Statistics teach some basic history. In the time that Norway has been an oil producer, the oil price was lowest in 1971 (the first year of production) and in 1998, at $13 and $18 (US) per barrel respectively.
In 2015, the price averaged $52 per barrel, a catastrophic low both for Norway and for the world oil industry that had grown accustomed to high costs and extensive exploration budgets. But $52 is certainly not exceptionally low if we look at historical figures.
Over the 45 years that Norway has been producing oil, prices have been lower than $52 a barrel (in 2015 dollars) for as many as 27 years. It was also consistently lower than the 2015 level from 1986 to 2004 – 19 years – at a time when Norway grew powerful as an oil nation; the average price over that period was $32.5 per barrel.
The ‘unfortunate’ thing is actually that it was over $52 in all years from 2005, and that it bounced well over $100 per barrel in 2008 and from 2011 to 2013. Those are the years when everything went wrong. The knowledge of historical prices suddenly disappeared. History had nothing to do with the future.

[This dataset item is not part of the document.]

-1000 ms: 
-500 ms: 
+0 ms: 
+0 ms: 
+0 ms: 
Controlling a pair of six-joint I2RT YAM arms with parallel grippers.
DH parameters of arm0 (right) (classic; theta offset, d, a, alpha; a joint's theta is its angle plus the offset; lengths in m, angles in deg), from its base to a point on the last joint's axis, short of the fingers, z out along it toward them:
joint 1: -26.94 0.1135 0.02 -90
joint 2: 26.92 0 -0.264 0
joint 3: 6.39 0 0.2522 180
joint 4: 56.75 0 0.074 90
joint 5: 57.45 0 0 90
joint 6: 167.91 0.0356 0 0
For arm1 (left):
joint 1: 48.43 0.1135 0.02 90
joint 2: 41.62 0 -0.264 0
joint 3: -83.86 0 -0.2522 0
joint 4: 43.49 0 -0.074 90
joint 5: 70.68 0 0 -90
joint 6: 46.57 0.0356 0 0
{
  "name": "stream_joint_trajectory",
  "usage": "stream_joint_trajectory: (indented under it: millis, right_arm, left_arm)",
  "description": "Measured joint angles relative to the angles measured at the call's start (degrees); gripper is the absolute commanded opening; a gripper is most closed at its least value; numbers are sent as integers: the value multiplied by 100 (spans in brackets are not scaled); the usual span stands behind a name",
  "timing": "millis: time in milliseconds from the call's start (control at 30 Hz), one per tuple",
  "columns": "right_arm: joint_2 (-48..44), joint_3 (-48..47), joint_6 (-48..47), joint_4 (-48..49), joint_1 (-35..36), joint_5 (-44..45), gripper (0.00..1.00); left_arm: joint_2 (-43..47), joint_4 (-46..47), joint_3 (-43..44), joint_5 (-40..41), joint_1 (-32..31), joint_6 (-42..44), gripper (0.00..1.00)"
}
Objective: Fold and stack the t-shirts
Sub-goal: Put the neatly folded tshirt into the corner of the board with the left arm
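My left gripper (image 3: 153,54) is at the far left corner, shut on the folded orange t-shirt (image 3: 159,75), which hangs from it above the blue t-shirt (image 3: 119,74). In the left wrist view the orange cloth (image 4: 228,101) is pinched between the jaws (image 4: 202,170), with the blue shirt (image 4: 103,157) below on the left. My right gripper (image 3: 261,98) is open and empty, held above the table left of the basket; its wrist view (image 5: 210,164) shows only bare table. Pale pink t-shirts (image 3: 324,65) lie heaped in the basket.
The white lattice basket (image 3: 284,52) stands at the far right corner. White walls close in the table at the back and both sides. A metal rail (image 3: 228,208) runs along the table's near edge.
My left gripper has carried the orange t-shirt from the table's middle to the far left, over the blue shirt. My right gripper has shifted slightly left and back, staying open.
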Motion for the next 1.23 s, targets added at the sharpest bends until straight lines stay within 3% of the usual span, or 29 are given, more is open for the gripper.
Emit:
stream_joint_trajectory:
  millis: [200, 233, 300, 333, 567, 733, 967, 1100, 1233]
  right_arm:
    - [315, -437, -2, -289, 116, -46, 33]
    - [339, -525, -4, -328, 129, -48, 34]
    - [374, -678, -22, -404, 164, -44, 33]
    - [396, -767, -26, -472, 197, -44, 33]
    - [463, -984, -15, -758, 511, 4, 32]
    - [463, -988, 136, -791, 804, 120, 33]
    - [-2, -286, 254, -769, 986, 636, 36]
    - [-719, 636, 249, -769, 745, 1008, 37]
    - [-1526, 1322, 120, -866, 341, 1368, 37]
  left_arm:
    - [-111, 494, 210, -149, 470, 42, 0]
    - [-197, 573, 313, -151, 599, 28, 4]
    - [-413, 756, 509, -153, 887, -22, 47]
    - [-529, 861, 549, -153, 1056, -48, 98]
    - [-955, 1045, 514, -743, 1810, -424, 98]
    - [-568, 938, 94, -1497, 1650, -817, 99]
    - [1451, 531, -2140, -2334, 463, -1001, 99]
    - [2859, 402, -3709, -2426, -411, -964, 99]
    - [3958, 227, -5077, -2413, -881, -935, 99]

That is why 2015 became a ‘Black Monday’. Politicians, executives, geoscientists all said the same: “High prices are here to stay”. Those of you who did not, please raise your hand.
One example of the sad consequences of this neglect of attention to historical statistics is the Goliat field in the Barents Sea, which was put on stream half a year ago. With 180 million barrels of recoverable oil, it probably needs $100 per barrel to break even.
Most people I talk to in the oil industry say that the price will return to ‘old highs,’ implying a high level is a normal level. But then someone must define what is normal. The average price between 1971 and 2015 was $71 per barrel. Maybe we should be OK with such a price?